ASSIGNED TASK: For this exercise, retype all the data exactly and exclude every image.
________________________________________
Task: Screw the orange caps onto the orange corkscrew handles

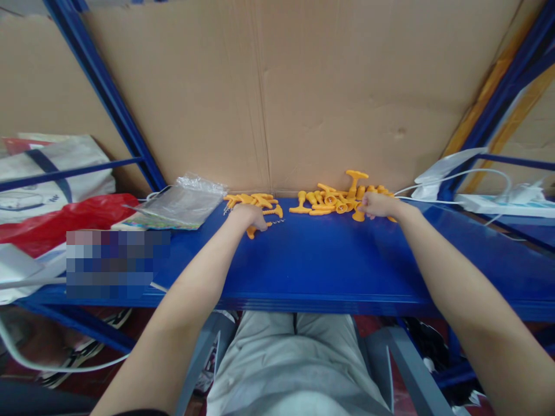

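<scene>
Brown cardboard stands behind the left hand and right hand; a blue tabletop lies beneath both. A clear plastic bag rests left of the left hand. A heap of yellow pieces spreads left of and behind the right hand, whose bent fingers touch it; their grip cannot be told. Yellow corkscrews lie just beyond the left hand, its fingers nearly closed on a single corkscrew.

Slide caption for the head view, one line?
Left hand at yellow corkscrews, right hand at piled yellow pieces, blue table below.
</scene>
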`<action>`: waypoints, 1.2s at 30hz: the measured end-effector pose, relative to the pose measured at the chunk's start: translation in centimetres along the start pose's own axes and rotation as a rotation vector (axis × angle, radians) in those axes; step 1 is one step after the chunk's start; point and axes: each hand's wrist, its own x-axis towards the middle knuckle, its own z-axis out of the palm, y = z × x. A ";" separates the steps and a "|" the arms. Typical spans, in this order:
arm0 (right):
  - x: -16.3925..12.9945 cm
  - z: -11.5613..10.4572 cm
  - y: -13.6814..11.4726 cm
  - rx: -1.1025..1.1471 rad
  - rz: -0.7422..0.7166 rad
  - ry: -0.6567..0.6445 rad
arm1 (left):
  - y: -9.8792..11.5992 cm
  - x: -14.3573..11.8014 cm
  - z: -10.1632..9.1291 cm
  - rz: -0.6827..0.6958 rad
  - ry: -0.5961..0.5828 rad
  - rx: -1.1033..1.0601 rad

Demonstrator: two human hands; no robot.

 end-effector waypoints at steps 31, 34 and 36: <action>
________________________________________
TASK RESULT:
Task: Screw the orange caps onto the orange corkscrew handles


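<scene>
Brown cardboard stands behind the left hand and right hand; a blue tabletop lies beneath both. A clear plastic bag rests left of the left hand. A heap of yellow pieces spreads left of and behind the right hand, whose bent fingers touch it; their grip cannot be told. Yellow corkscrews lie just beyond the left hand, its fingers nearly closed on a single corkscrew.

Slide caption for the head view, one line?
Left hand at yellow corkscrews, right hand at piled yellow pieces, blue table below.
</scene>
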`<action>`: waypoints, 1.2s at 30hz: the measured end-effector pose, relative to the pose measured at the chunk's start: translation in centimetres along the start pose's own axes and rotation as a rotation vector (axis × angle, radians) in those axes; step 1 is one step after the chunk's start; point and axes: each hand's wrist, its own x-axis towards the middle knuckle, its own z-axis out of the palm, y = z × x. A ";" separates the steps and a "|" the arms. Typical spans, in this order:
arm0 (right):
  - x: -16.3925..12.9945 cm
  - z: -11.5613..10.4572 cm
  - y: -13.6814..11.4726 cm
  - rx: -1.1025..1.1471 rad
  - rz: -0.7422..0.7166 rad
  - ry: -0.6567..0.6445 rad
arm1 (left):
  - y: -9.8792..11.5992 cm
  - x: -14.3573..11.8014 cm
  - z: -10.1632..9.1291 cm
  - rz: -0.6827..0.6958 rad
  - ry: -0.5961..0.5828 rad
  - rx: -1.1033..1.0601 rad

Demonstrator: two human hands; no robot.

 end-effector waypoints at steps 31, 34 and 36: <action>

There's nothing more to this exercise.